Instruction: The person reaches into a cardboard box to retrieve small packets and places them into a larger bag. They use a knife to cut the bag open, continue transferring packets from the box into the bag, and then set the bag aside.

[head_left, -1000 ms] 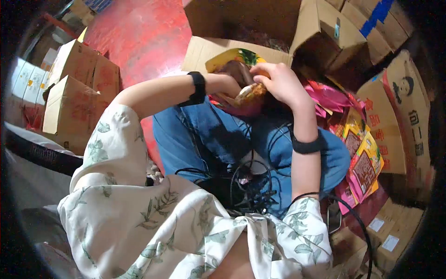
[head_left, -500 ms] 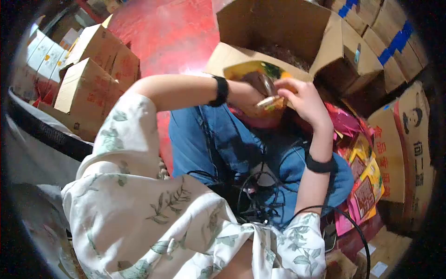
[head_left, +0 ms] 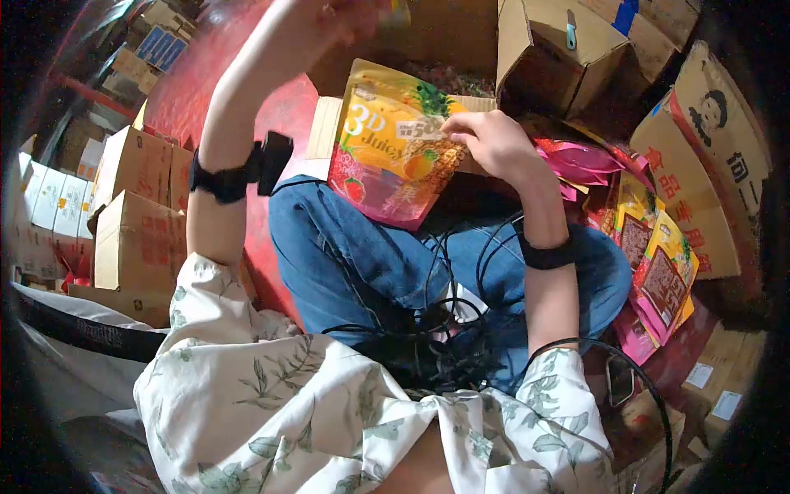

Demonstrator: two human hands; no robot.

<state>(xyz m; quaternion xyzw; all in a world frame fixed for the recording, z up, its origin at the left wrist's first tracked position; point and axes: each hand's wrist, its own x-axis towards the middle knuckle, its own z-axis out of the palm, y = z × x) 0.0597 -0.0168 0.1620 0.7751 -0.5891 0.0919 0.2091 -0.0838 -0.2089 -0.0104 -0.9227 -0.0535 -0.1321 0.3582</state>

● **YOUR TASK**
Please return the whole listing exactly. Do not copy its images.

● **WRITTEN ANSWER**
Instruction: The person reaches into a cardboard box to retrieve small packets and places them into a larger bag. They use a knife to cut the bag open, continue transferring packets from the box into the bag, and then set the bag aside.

[head_left, -1000 ms] 
[head_left, -500 ms] 
[head_left, +0 ms] 

Demonstrator: two human hands; no robot.

<state>(xyz m; quaternion xyzw; all in a world frame fixed for the recording, z up, its origin at the left wrist's first tracked position; point and axes: each hand's wrist, its own x-axis towards the middle knuckle, its own z-axis out of the palm, y = z × x) 0.0597 -0.0168 0.1620 0.7751 -0.5891 0.0919 0.2091 -0.0838 -0.2089 -0.0104 -0.9227 -0.0535 -0.1321 0.3582</state>

There is nothing more to the exercise.